Here we have loaded up the gk_output object, which is an xarray Dataset. More information about this can be obtained by printing:

>>> print(data)
<pyrokinetics.GKOutput>
(Wraps <xarray.Dataset>)
Dimensions:         (theta: 73, kx: 1, ky: 1, time: 21, field: 1, species: 2,
                                    energy: 8, pitch: 37, flux: 3)
Coordinates:
  * time            (time) float64 0.0 1.01 2.02 3.03 ... 17.17 18.18 19.19 20.2
  * kx              (kx) float64 0.0
  * ky              (ky) float64 0.07
  * theta           (theta) float64 -9.425 -9.25 -9.076 ... 9.076 9.25 9.425
  * energy          (energy) float64 0.004047 0.1044 0.5516 ... 4.739 5.936 7.25
  * pitch           (pitch) float64 0.003676 0.01921 0.04652 ... 1.182 1.194
  * species         (species) <U8 'ion1' 'electron'
  * field           (field) <U3 'phi'
  * flux            (flux) <U8 'particle' 'heat' 'momentum'
Data variables:
    phi             (theta, kx, ky, time) complex128 [([tref] / [mref])**(0.5) * [mref] / [bref_B0])·tref_electron/e/lref_minor_radius] ...
    particle        (field, species, ky, time) float64 [([tref] / [mref])**(0.5)·([tref] / [mref])**(0.5) * [mref] / [bref_B0])²·nref_electron/lref_minor_radius²/rad] ...
    heat            (field, species, ky, time) float64 [([tref] / [mref])**(0.5)·([tref] / [mref])**(0.5) * [mref] / [bref_B0])²·nref_electron·tref_electron/lref_minor_radius²/rad] ...
    momentum        (field, species, ky, time) float64 [([tref] / [mref])**(0.5) * [mref] / [bref_B0])²·nref_electron·tref_electron/lref_minor_radius/rad] ...
    growth_rate     (kx, ky, time) float64 [lref_minor_radius/([tref] / [mref])**(0.5)] ...
    mode_frequency  (kx, ky, time) float64 [lref_minor_radius/([tref] / [mref])**(0.5)] ...
    eigenvalues     (kx, ky, time) complex128 [lref_minor_radius/([tref] / [mref])**(0.5)] ...
    eigenfunctions  (field, theta, kx, ky, time) complex128 [] (4.22038619873...
Attributes: (12/14)
    linear:                 True
    gk_code:                GS2
    input_file:             &kt_grids_knobs\n    grid_option = 'single'\n/\n\...
    attribute_units:        {}
    title:                  GKOutput
    software_name:          Pyrokinetics
    ...                     ...
    object_uuid:            7bb419cd-8e4d-4465-b075-8baf37c18d34
    object_created:         2023-08-07 16:47:06.639348
    session_uuid:           cba1d994-3318-4e40-8c4d-c41e042a2b3e
    session_started:        2023-08-07 16:46:59.397799
    netcdf4_version:        1.6.1
    growth_rate_tolerance:  <xarray.DataArray 'time' ()>\n<Quantity(0.0564343...

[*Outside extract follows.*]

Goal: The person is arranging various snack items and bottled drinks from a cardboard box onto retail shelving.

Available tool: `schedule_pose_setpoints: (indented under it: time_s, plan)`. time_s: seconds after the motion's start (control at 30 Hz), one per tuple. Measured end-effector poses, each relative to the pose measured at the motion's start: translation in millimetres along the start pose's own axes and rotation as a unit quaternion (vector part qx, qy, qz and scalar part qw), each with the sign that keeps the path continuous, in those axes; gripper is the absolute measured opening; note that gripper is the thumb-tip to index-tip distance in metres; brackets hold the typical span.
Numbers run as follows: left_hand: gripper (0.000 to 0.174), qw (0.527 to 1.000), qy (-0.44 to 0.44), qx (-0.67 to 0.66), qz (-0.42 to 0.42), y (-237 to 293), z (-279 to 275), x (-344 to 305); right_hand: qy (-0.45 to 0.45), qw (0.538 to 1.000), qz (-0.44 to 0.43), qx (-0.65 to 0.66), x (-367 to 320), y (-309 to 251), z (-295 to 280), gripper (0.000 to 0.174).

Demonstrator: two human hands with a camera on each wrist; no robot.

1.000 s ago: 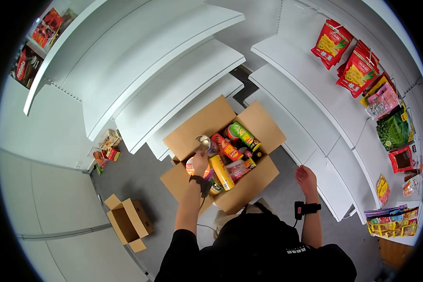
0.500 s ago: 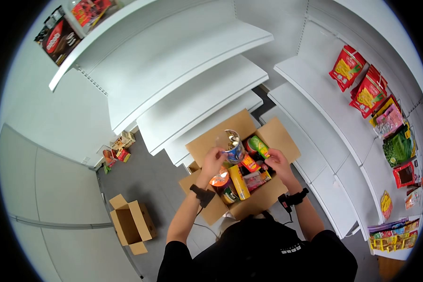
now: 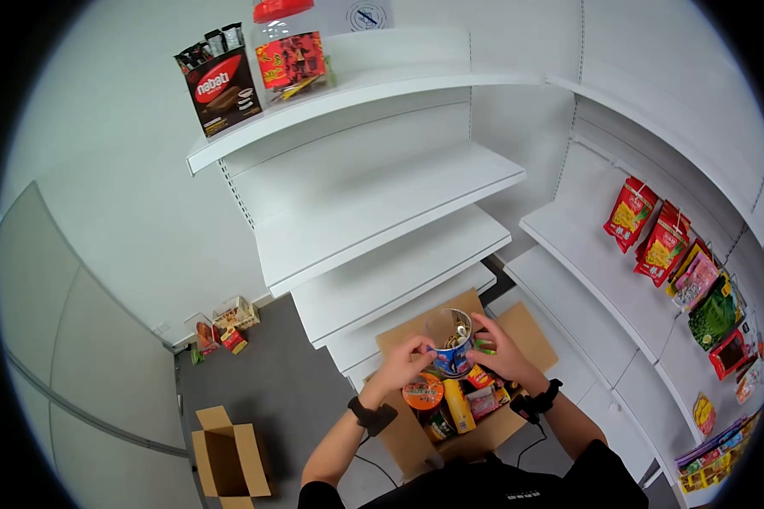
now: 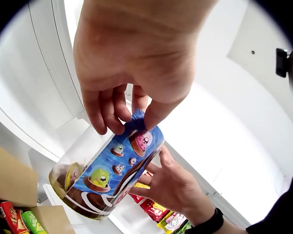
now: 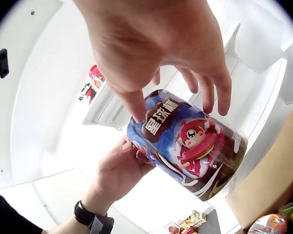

where we can see the different data variables available, including their dimensionality, coordinates and units.

To read our desired variable, we use the syntax data["Data_variable"]:

# Get eigenvalues
eigenvalues = data["eigenvalues"]
growth_rate = data["growth_rate"]
mode_freq = data["mode_frequency"]

For linear simulations, one tends to only have a single ky and kx, and thus data variables such as growth_rate and mode_frequency are essentially 1D functions of time. These can be plotted using plot (see xarray’s Plotting for further details):

mode_freq.plot(x="time")
plt.show()
../_images/GS2_mode_frequency_plot.png

For data variables with higher dimensions, indexing can be performed using the standard xarray dataset methods, such as .sel and .isel. For example, to plot the phi eigenfunction at the final time point as a function of theta:

# Plot eigenfunction
phi_eig = np.real(data["eigenfunctions"].sel(field="phi").isel(time=-1))
phi_eig.plot(x="theta", label="Real")

phi_i_eig = np.imag(data["eigenfunctions"].sel(field="phi").isel(time=-1))
phi_i_eig.plot(x="theta", label="Imag")

plt.legend()
plt.show()
../_images/GS2_eigenfunction_plot.png

Similarly for the linear fluxes, one can again specify the coordinates for the desired data. For example, to plot the electrostatic ion energy fluxes:

# Plot ion energy flux
ion_flux = data["heat"].sel(field="phi", species="ion1").sum(dim="ky")
ion_flux.plot()
plt.show()
../_images/GS2_ion_linear_flux_plot.png

And analogously for the field data, for example looking at the magnitude of the phi fluctuations at \(\theta = 0.0\):

# Plot phi
phi = data["phi"].sel(theta=0.0, method="nearest").isel(ky=0).isel(kx=0)
phi = np.abs(phi)
phi.plot.line(x="time")

plt.yscale("log")
plt.show()
../_images/GS2_linear_phi_field_plot.png

Details regarding normalisations and units can be found in Normalisation conventions.